# Problem requirements
Look for "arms" in every line of the listing. Copy the lines that have it.
------------------------------------
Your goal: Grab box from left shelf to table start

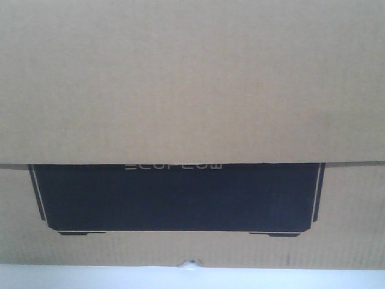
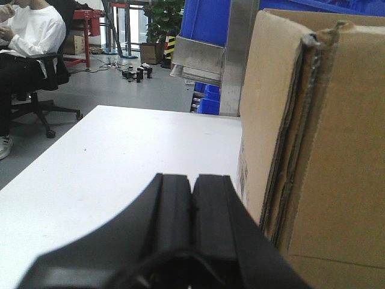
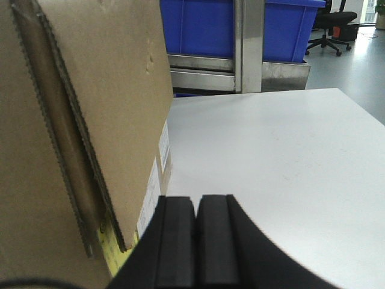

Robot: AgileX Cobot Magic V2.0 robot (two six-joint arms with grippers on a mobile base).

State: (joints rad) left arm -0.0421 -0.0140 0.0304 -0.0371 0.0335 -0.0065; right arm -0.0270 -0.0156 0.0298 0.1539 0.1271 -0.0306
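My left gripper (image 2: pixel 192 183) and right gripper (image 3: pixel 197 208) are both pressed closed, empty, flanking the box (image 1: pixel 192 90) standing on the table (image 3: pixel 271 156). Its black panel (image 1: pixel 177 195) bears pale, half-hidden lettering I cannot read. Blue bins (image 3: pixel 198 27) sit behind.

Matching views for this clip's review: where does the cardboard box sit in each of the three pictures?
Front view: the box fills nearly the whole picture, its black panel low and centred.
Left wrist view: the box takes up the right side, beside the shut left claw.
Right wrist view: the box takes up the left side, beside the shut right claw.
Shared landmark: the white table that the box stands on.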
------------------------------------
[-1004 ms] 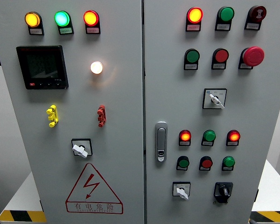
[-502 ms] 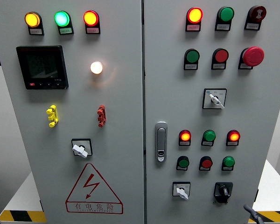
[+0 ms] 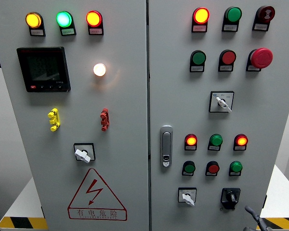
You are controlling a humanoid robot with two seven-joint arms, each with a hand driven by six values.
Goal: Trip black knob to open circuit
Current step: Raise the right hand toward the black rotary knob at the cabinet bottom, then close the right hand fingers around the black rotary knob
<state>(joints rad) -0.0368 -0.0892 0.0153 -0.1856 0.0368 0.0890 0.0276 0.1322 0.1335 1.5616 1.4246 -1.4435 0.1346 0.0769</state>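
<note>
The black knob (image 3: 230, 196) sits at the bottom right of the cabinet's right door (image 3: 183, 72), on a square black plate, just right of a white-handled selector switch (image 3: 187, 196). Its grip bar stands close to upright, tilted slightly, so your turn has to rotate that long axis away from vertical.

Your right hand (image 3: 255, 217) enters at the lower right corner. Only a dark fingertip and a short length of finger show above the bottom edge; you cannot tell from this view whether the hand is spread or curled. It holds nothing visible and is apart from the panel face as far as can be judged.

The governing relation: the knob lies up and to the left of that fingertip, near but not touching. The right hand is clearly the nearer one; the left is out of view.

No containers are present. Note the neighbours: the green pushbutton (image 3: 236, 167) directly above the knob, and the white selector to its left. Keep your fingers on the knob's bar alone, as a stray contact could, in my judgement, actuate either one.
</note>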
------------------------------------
# Result below
Robot: AgileX Cobot Magic V2.0 robot (two six-joint arms with grippers on a mobile base).
You are controlling a humanoid robot with two seven-joint arms, each with a hand driven by six values.

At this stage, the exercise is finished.